■ **WHAT THE EXERCISE ASKS**
From the entries that follow, reproduce exactly and only the lines from the line with "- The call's" to the line with "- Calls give", endpoints included.

■ **SOURCE INFORMATION**
☆ ☆ ☆ ☆

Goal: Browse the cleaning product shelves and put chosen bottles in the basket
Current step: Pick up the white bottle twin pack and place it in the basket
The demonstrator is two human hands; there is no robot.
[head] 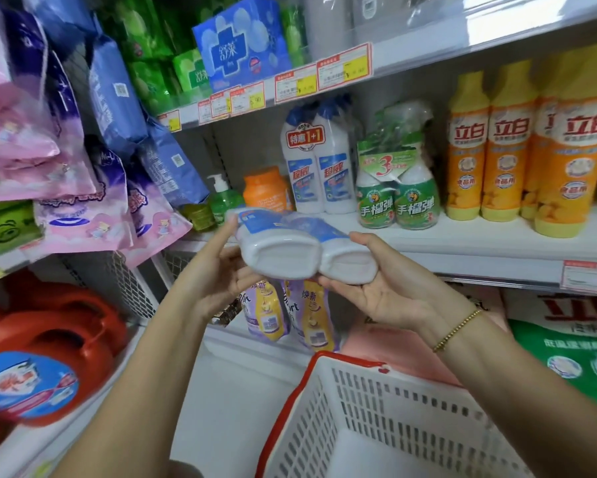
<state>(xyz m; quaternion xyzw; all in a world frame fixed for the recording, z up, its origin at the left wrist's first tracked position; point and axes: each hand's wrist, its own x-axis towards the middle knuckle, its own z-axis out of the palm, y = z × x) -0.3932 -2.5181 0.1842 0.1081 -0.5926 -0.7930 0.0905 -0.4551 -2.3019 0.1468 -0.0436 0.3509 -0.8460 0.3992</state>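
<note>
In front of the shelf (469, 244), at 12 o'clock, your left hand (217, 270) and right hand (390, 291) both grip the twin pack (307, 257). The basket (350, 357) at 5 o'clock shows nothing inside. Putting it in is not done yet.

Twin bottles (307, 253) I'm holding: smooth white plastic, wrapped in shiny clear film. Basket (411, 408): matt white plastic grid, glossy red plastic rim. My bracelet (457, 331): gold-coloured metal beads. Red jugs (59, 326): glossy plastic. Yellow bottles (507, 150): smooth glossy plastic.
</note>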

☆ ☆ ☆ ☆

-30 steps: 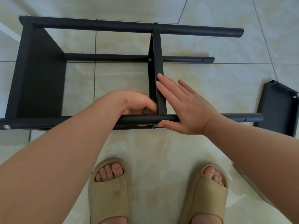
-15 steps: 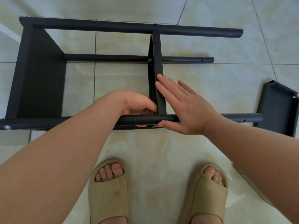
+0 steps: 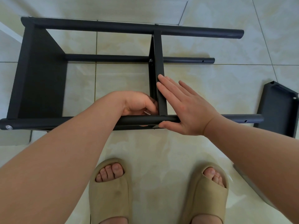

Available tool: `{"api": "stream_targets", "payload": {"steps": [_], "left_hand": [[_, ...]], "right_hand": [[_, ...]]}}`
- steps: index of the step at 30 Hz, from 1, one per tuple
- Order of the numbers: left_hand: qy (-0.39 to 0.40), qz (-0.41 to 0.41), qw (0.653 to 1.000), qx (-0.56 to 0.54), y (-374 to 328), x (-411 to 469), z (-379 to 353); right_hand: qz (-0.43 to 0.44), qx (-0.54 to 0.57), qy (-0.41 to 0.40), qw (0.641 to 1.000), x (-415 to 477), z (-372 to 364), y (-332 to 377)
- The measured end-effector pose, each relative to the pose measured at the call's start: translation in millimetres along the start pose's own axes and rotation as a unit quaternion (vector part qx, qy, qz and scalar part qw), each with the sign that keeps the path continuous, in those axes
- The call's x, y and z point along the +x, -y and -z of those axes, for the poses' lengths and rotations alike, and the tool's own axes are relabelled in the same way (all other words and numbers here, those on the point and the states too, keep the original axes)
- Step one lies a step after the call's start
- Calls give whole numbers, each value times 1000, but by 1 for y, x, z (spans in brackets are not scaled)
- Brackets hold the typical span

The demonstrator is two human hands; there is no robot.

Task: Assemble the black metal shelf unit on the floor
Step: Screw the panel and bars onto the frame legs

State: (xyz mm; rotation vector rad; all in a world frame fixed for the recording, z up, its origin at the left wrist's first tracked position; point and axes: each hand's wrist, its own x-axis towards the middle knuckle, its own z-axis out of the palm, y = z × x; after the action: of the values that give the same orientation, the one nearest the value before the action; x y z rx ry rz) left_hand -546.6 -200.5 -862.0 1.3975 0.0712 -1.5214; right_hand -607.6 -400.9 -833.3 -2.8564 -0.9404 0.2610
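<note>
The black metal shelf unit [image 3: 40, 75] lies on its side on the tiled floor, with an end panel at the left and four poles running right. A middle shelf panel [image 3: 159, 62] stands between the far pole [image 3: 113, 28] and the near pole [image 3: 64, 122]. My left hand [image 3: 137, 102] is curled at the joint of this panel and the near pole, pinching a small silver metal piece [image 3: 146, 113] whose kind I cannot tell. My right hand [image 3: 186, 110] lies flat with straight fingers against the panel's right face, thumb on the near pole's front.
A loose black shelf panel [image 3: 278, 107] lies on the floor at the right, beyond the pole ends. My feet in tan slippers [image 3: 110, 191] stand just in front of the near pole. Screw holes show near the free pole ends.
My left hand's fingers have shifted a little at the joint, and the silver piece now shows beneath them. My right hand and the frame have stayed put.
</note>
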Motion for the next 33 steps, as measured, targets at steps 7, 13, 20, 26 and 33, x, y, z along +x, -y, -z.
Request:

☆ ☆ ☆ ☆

■ **ANSWER TO THE EXERCISE**
- The call's x, y and z point along the +x, -y and -z of those axes, for the poses' lengths and rotations alike, and the tool's own axes are relabelled in the same way (all other words and numbers here, those on the point and the states too, keep the original axes)
- Step one lies a step after the call's start
- Calls give whole numbers, each value times 1000, but by 1 for y, x, z (spans in brackets are not scaled)

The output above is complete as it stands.